▸ **Problem to solve**:
Pull each line holding "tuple" out of the entries below.

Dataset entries
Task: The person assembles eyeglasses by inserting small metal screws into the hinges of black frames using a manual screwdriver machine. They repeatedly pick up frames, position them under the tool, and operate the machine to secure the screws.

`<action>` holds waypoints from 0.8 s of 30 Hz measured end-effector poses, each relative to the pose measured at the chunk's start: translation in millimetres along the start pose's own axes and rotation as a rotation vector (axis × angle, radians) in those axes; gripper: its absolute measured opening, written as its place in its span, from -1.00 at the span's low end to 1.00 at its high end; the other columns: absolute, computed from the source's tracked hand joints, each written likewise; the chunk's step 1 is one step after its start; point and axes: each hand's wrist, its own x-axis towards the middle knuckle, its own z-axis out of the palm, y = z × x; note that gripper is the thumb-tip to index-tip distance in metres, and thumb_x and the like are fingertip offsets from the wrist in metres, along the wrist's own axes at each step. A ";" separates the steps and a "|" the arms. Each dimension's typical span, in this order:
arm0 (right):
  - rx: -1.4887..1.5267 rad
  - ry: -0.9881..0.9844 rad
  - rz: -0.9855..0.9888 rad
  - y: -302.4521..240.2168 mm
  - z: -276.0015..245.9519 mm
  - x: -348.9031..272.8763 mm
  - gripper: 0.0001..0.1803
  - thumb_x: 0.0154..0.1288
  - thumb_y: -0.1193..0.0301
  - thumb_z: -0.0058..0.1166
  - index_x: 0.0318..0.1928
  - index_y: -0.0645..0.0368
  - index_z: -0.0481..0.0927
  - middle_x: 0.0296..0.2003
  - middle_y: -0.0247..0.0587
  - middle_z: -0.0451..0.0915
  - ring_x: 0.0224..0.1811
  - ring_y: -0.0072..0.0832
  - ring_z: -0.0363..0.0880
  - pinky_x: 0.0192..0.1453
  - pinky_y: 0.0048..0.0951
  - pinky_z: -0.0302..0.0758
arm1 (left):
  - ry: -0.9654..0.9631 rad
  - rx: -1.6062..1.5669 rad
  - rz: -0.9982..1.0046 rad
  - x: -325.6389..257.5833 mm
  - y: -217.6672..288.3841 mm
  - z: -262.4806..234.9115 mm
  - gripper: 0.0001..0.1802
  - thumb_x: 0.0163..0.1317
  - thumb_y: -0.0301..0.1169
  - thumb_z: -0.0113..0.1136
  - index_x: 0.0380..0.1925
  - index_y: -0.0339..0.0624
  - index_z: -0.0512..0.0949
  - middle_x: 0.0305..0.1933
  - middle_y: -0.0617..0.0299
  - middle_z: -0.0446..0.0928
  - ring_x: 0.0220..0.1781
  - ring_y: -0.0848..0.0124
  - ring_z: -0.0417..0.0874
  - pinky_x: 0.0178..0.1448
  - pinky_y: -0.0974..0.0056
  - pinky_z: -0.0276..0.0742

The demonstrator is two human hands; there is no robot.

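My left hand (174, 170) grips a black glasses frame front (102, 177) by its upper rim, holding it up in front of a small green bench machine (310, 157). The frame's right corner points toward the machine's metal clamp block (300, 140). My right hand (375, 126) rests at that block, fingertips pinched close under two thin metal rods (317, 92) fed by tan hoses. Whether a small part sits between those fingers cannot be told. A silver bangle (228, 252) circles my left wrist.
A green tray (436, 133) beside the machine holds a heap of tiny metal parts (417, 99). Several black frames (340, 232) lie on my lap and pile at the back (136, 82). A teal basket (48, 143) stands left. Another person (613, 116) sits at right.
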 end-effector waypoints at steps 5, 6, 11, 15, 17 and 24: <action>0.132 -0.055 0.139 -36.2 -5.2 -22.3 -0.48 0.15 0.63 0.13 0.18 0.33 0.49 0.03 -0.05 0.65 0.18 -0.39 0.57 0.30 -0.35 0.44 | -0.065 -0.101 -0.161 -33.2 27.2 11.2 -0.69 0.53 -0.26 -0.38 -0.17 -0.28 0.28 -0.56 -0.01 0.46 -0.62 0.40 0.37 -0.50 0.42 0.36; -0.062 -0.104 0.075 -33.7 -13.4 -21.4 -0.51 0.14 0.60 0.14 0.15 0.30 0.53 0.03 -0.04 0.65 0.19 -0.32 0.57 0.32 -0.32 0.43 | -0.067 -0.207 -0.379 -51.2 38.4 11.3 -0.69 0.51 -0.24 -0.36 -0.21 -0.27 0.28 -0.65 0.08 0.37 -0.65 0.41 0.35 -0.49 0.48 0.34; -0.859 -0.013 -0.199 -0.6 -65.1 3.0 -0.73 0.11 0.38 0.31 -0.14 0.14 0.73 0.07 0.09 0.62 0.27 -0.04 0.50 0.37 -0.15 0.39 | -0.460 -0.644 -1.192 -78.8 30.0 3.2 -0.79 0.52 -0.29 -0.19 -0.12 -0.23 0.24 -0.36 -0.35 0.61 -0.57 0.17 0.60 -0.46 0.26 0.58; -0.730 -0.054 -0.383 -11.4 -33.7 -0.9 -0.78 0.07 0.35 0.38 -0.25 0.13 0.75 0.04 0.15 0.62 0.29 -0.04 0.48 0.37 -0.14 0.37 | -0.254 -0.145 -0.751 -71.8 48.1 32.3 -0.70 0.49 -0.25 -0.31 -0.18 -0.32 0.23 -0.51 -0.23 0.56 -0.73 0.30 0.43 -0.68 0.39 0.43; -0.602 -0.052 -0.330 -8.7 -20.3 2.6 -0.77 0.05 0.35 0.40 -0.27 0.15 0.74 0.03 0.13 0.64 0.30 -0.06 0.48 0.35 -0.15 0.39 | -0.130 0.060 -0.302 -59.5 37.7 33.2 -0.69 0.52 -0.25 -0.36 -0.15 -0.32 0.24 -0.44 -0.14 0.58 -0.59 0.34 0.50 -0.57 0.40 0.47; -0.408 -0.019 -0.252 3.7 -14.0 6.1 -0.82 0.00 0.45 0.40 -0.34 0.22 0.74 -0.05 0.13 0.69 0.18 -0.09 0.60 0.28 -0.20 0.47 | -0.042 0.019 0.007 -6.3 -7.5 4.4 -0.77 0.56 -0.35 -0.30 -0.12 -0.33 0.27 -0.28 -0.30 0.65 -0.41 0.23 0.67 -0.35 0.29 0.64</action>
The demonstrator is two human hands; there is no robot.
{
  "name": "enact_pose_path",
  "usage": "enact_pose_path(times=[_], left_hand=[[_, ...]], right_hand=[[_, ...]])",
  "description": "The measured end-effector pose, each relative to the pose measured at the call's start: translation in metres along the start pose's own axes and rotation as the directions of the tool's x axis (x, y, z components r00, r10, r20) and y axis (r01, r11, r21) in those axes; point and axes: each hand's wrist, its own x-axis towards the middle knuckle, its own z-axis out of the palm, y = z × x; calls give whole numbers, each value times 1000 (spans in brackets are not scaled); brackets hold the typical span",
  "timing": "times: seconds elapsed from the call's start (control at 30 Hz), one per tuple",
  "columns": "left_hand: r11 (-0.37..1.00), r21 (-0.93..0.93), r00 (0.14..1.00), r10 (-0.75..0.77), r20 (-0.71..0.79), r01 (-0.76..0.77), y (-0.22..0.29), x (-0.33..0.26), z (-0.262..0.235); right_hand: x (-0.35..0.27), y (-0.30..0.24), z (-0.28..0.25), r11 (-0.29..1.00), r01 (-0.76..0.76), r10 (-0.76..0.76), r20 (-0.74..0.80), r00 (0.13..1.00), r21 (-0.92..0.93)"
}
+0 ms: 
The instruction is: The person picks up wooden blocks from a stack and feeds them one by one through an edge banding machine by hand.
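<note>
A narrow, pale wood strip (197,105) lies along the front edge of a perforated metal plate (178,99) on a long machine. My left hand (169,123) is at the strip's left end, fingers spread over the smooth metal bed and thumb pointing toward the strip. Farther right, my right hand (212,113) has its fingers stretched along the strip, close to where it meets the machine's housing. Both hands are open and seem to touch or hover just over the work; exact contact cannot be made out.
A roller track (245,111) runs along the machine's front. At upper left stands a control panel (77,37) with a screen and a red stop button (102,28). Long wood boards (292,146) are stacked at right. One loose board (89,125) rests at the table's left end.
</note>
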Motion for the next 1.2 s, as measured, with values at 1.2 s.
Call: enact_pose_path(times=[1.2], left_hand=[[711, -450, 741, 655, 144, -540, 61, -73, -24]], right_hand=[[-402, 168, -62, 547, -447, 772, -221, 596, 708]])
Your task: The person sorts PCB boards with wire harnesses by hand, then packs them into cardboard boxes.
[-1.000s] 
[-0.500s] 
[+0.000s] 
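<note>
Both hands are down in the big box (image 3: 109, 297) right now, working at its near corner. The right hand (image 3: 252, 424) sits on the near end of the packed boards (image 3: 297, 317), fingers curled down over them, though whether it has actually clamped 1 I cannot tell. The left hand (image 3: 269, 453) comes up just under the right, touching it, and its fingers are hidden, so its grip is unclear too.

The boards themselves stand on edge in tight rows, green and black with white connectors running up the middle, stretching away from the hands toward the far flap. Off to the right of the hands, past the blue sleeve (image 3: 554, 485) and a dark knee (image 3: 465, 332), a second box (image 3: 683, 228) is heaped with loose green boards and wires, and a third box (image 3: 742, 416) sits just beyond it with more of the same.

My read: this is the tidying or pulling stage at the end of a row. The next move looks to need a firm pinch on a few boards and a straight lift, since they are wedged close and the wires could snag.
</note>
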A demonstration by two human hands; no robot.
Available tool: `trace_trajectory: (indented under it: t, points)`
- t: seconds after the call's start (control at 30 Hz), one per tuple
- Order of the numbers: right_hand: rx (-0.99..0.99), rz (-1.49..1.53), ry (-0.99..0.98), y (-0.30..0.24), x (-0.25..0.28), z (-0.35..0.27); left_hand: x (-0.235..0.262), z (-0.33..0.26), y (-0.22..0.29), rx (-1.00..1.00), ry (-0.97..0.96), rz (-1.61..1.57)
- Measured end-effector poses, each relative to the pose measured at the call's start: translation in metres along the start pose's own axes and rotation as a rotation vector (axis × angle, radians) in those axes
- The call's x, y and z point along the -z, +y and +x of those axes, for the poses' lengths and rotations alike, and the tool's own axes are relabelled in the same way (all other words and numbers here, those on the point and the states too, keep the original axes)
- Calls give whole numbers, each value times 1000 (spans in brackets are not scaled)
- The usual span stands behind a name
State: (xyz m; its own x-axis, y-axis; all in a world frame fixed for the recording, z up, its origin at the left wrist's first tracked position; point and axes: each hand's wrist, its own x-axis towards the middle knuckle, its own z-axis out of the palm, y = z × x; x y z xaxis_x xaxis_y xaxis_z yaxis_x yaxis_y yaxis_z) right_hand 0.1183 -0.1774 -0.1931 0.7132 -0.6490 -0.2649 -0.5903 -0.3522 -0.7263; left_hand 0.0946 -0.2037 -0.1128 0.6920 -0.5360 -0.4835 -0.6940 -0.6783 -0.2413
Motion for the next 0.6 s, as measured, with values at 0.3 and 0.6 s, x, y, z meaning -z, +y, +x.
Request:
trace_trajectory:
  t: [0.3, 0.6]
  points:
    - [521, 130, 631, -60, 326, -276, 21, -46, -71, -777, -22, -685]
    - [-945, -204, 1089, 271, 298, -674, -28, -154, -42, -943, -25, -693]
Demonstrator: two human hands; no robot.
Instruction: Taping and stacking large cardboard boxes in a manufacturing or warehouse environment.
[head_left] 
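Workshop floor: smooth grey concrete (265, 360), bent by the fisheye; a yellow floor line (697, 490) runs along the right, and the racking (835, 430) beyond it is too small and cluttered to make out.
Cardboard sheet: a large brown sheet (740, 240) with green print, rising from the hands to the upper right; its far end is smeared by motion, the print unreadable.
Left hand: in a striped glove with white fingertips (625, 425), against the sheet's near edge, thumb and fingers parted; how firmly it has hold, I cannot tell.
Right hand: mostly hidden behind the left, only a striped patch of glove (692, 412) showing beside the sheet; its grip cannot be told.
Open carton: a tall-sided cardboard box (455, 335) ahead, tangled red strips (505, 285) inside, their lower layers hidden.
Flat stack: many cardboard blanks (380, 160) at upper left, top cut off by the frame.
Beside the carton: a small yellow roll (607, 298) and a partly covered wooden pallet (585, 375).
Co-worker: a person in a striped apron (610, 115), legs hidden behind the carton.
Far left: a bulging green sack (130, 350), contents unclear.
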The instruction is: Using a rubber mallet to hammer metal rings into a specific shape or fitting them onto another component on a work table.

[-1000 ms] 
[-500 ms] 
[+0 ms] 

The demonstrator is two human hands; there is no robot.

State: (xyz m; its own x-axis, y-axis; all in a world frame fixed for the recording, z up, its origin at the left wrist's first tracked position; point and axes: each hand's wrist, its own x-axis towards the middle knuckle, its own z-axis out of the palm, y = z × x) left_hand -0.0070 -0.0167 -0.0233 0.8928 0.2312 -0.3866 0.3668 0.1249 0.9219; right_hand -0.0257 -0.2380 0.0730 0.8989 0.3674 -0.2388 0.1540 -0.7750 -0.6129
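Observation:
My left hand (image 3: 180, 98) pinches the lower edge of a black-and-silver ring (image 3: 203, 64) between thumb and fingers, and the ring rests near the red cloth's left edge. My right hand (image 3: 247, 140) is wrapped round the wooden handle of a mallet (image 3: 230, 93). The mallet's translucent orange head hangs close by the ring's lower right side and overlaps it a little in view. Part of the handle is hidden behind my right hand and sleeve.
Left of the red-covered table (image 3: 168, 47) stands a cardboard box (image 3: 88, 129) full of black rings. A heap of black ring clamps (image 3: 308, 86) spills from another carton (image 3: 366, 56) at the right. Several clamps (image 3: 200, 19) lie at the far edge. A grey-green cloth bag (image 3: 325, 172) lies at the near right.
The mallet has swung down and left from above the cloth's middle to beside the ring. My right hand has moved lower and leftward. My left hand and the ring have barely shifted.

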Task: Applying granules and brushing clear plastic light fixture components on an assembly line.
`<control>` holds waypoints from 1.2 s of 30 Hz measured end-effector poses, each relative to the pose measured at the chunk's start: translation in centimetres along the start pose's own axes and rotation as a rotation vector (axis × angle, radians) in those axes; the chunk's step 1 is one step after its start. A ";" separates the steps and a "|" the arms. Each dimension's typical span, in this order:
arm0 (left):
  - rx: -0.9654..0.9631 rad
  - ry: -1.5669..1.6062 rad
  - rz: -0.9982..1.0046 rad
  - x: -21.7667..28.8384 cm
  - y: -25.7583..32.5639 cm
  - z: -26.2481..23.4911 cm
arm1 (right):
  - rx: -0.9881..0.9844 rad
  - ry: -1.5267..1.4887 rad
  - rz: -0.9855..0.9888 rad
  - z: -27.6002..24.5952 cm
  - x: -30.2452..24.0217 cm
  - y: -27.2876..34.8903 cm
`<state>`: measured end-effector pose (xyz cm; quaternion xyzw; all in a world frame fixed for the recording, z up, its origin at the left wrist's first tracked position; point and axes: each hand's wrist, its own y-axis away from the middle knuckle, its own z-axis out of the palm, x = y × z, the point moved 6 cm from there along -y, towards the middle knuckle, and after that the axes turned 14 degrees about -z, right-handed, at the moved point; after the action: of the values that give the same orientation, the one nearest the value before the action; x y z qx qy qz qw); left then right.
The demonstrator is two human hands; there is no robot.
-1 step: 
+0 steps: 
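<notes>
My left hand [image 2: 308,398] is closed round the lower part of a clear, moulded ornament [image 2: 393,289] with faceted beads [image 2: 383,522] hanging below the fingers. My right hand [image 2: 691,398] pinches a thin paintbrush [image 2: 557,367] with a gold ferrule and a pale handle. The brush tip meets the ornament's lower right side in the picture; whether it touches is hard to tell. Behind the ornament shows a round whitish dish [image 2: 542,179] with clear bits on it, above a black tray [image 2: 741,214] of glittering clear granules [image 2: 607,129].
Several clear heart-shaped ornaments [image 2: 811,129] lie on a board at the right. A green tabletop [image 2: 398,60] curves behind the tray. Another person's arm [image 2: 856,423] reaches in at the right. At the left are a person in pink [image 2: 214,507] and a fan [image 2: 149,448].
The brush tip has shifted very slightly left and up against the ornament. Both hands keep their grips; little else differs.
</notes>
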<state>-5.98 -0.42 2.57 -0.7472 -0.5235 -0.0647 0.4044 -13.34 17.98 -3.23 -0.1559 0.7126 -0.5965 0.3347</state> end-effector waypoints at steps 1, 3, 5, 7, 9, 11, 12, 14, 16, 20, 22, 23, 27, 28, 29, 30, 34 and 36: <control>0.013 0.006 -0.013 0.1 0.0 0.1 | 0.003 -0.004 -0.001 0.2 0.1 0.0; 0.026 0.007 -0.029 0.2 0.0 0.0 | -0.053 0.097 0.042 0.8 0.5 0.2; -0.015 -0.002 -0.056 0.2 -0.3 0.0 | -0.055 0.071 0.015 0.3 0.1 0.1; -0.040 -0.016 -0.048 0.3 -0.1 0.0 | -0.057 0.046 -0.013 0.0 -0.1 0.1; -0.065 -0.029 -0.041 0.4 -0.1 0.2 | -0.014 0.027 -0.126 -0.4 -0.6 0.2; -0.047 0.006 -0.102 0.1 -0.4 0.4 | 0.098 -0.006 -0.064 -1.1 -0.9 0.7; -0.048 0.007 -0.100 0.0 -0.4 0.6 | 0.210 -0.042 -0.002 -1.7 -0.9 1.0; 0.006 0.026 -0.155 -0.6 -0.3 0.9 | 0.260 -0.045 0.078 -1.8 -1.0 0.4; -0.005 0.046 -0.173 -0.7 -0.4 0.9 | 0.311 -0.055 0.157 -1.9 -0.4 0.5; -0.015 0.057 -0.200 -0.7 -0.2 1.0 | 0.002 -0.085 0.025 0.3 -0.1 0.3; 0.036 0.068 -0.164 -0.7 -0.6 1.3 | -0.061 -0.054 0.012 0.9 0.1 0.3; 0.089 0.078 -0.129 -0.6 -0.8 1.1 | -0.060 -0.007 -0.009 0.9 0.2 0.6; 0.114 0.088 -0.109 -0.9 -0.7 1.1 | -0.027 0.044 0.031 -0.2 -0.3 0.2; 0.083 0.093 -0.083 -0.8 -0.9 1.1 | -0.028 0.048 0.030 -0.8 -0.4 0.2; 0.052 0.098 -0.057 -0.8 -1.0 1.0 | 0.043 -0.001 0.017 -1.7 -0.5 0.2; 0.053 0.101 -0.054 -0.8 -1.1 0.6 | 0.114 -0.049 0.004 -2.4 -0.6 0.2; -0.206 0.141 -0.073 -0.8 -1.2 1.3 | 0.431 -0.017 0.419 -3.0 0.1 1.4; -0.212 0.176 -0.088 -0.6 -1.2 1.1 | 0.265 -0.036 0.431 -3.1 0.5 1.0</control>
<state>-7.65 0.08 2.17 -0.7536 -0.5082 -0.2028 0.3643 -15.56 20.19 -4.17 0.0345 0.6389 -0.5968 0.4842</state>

▸ **Response to this task**:
  "timing": "times: seconds elapsed from the call's start (control at 30 Hz), one per tuple",
- t: seconds after the call's start (control at 30 Hz), one per tuple

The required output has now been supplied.